§ PROBLEM: Each entry should be repeated exactly. Its pictures should not be.

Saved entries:
--- START ---

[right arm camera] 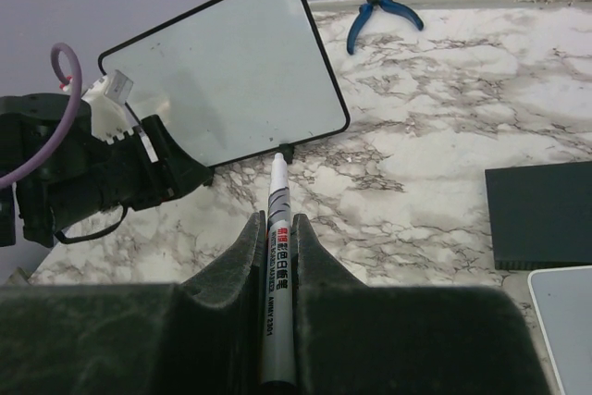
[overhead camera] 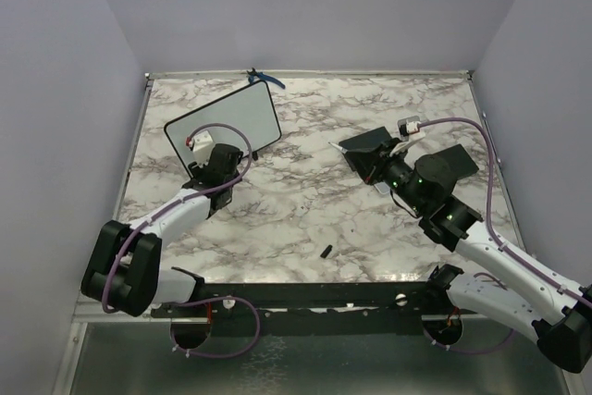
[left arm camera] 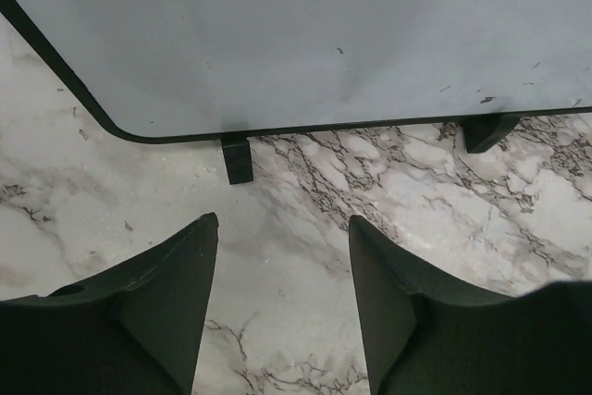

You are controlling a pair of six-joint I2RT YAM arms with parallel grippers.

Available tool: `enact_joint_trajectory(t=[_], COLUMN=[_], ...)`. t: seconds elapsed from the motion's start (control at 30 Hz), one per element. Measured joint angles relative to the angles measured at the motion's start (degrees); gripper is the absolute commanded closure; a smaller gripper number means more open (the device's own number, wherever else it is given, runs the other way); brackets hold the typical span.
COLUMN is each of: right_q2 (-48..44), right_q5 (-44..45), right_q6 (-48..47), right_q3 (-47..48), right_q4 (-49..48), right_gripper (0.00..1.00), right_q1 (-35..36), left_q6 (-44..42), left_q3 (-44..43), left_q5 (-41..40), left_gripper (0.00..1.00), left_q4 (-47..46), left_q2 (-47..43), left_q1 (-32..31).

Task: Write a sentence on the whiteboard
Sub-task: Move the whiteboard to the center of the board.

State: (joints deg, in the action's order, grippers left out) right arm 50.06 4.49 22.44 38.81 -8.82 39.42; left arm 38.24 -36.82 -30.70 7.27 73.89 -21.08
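The whiteboard (overhead camera: 231, 119) stands upright at the far left of the counter (overhead camera: 305, 201), with a few dark specks on its face, perhaps marker traces. The left pincer (left arm camera: 282, 224) sits just before it, jaws spread around nothing. Further right, the right pincer (right arm camera: 277, 221) pinches a marker (right arm camera: 278, 265), its tip pointing toward the board.

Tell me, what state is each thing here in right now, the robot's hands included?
whiteboard: standing on its feet, no writing visible.
marker: uncapped, clamped upright, tip toward the whiteboard.
right hand: shut on the marker.
left hand: open, empty, facing the whiteboard's bottom edge.
pliers: lying flat, untouched, handles slightly apart.
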Motion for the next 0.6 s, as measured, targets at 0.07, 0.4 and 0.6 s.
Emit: enact_joint_trajectory(t=[0.07, 0.4, 0.6], right_q2=[0.0, 0.2, 1.0], right_q5=[0.1, 0.1, 0.2], right_q6=[0.0, 0.0, 0.0], right_q3=[0.0, 0.0, 0.0], right_q4=[0.0, 0.0, -0.1], right_gripper=[1.00, 1.00, 1.00], right_q1=[0.0, 0.0, 0.0], left_q6=[0.3, 1.7, 1.6], left_q3=[0.6, 4.2, 4.3], left_q5=[-0.7, -0.9, -0.7], left_gripper=[0.47, 0.48, 0.51], left_q4=[-1.7, -8.9, -12.5], left_q2=[1.5, 7.2, 8.3], left_q1=[0.2, 2.9, 5.5])
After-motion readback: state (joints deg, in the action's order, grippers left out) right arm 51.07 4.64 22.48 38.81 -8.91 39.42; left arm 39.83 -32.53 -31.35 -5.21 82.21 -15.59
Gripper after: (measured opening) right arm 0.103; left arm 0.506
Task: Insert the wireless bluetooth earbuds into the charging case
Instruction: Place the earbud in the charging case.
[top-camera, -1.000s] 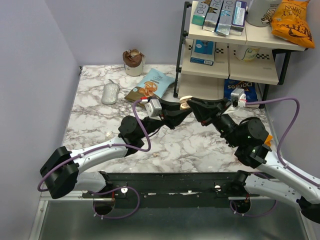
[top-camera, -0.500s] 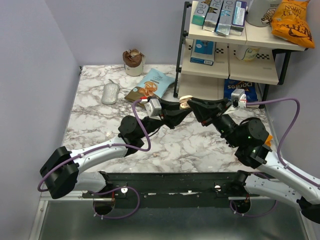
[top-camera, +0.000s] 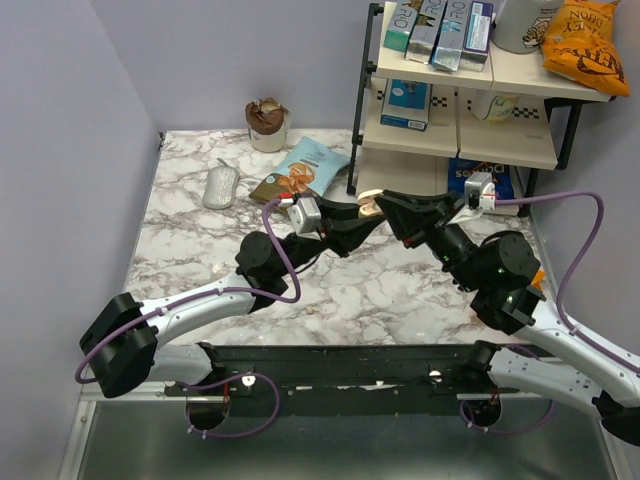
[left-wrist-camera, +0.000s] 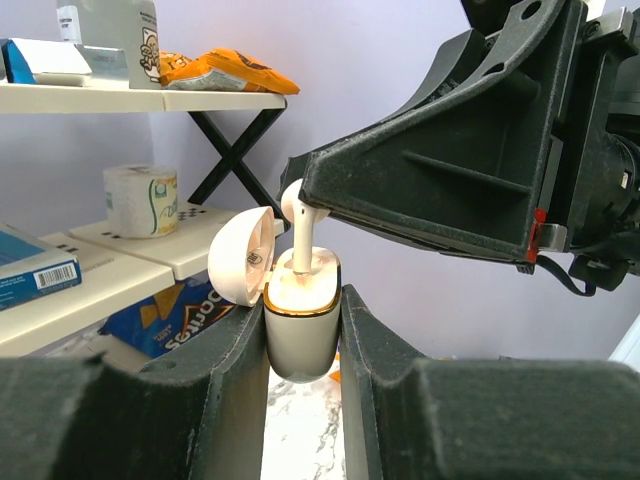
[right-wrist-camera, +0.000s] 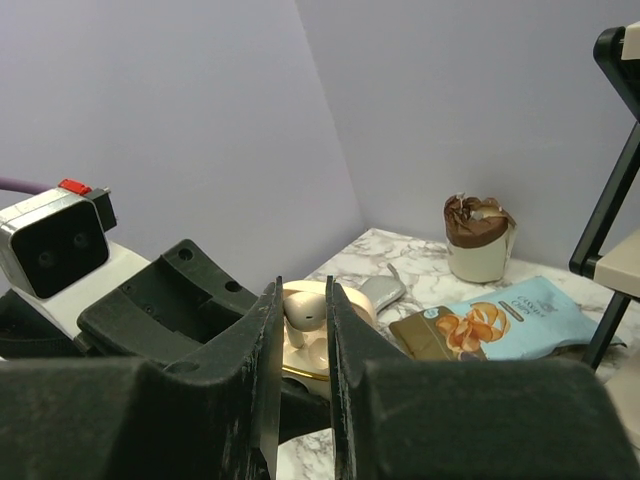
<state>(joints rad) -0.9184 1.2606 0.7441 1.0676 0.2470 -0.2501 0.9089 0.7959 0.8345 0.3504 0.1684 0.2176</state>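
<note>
Two grippers meet in mid-air above the marble table (top-camera: 200, 250). Nearest, the left gripper (left-wrist-camera: 303, 315) is clamped on the upright, opened charging case (left-wrist-camera: 302, 340). Directly above it, the right gripper (right-wrist-camera: 300, 300) pinches one earbud (left-wrist-camera: 301, 235), its stem vertical and its tip entering the case, so a straight downward push looks needed.

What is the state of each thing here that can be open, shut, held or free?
charging case: upright, lid open, clamped between the left fingers.
earbud: pinched by the right fingers, stem tip in the case, head above it.
blue snack bag: free, lying flat on the table.
white cup: free, upright.
</note>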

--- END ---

§ ANSWER BOX:
[right arm camera] 
[overhead camera] 
[left arm camera] 

You are controlling a pair of six-joint I2RT YAM arms with parallel grippers.

Available tool: `enact_joint_trajectory(t=[_], COLUMN=[_], ...)`. t: seconds elapsed from the motion's start (control at 30 Hz), one per element. Measured joint angles relative to the angles measured at the motion's start (degrees); gripper is the absolute commanded closure; a smaller gripper number means more open (the device's own number, wherever else it is given, runs the other way); brackets hold the typical span.
COLUMN is each of: right_q2 (-48..44), right_q5 (-44..45), right_q6 (-48..47), right_q3 (-47..48), right_q4 (-49..48), right_gripper (0.00..1.00), right_q1 (-35..36), left_q6 (-44..42), left_q3 (-44..43), left_q5 (-41..40), left_gripper (0.00..1.00), left_q4 (-47..46), left_q2 (-47..43), left_q1 (-32..31).

Task: Write a sentence on the whiteboard
Sub-task: Move the whiteboard to the center of the board.

State: (joints deg, in the action's order, grippers left out) right arm 50.06 4.49 22.44 38.81 -8.82 39.42; left arm 38.24 -36.82 -30.70 7.27 73.89 -21.08
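The whiteboard (overhead camera: 231, 119) stands upright at the far left of the counter (overhead camera: 305, 201), with a few dark specks on its face, perhaps marker traces. The left pincer (left arm camera: 282, 224) sits just before it, jaws spread around nothing. Further right, the right pincer (right arm camera: 277, 221) pinches a marker (right arm camera: 278, 265), its tip pointing toward the board.

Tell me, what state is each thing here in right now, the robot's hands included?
whiteboard: standing on its feet, no writing visible.
marker: uncapped, clamped upright, tip toward the whiteboard.
right hand: shut on the marker.
left hand: open, empty, facing the whiteboard's bottom edge.
pliers: lying flat, untouched, handles slightly apart.
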Motion for the next 0.6 s, as measured, targets at 0.07, 0.4 and 0.6 s.
Emit: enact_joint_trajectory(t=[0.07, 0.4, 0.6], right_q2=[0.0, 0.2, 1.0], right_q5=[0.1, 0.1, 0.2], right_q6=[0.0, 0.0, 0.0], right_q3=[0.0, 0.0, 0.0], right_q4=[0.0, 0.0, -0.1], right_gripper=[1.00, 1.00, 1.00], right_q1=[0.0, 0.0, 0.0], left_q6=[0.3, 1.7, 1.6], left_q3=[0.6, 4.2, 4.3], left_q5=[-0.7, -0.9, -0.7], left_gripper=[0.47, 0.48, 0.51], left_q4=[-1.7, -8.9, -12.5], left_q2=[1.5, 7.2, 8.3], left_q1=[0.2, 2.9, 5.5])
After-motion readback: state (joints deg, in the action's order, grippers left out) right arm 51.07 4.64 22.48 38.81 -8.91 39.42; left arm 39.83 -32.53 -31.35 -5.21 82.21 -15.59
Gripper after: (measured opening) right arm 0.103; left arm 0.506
Task: Insert the wireless bluetooth earbuds into the charging case
Instruction: Place the earbud in the charging case.
[top-camera, -1.000s] 
[top-camera, -0.500s] 
[top-camera, +0.000s] 
[left-wrist-camera, +0.000s] 
[right-wrist-camera, +0.000s] 
<state>(joints rad) -0.9184 1.2606 0.7441 1.0676 0.2470 -0.2501 0.9089 0.7959 0.8345 0.3504 0.1684 0.2176</state>
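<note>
Two grippers meet in mid-air above the marble table (top-camera: 200, 250). Nearest, the left gripper (left-wrist-camera: 303, 315) is clamped on the upright, opened charging case (left-wrist-camera: 302, 340). Directly above it, the right gripper (right-wrist-camera: 300, 300) pinches one earbud (left-wrist-camera: 301, 235), its stem vertical and its tip entering the case, so a straight downward push looks needed.

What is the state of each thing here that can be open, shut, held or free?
charging case: upright, lid open, clamped between the left fingers.
earbud: pinched by the right fingers, stem tip in the case, head above it.
blue snack bag: free, lying flat on the table.
white cup: free, upright.
</note>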

The reply to this exercise is complete.